Due to the presence of paracetamol:
• Excedrin should be given with care to patients with impaired renal or hepatic function or alcohol dependence.
• The risk of paracetamol toxicity may be increased in patients receiving other potentially hepatotoxic medicinal products or medicinal products that induce liver microsomal enzymes (e.g. rifampicin, isoniazide, chloramphenicol, hypnotics and antiepileptics including phenobarbital, phenytoin and carbamazepine). Patients with history of alcohol abuse are at special risk of hepatic damage (see section 4.5).
• Patients should be warned not to take other products containing paracetamol concurrently due to the risk of severe liver damage in case of overdose (see section 4.9)
• Alcoholic beverages should be avoided while taking this medicine because alcohol use in combination with paracetamol may cause liver damage (see section 4.5).
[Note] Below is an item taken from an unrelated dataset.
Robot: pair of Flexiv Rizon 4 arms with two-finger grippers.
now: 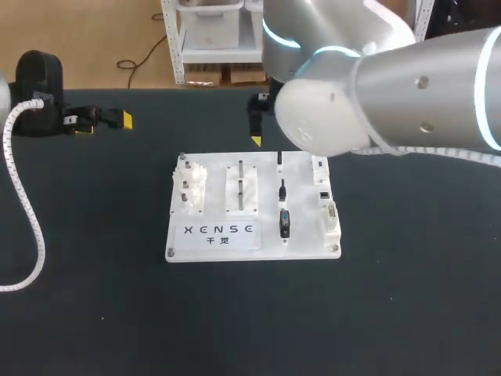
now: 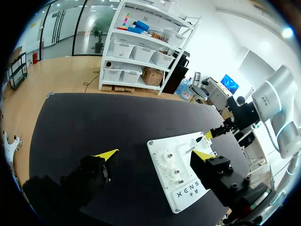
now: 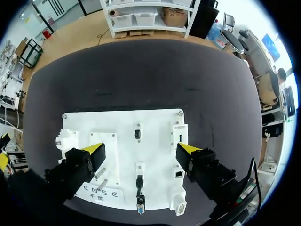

Paracetamol should be given with caution to patients with alcohol dependence

Due to the presence of caffeine:
• Excedrin should be given with care to patients with gout, hyperthyroidism and arrhythmia.
• The patient should limit the use of caffeine containing products when taking Excedrin, as excess caffeine may cause nervousness, irritability, sleeplessness and occasionally rapid heart beat.

Effects on Driving

4.7         Effects on ability to drive and use machines
No studies on the effects of the ability to drive and use machines have been performed. If you notice undesirable effects such as dizziness or drowsiness, you should not drive or use machines.
Tell your doctor as soon as possible.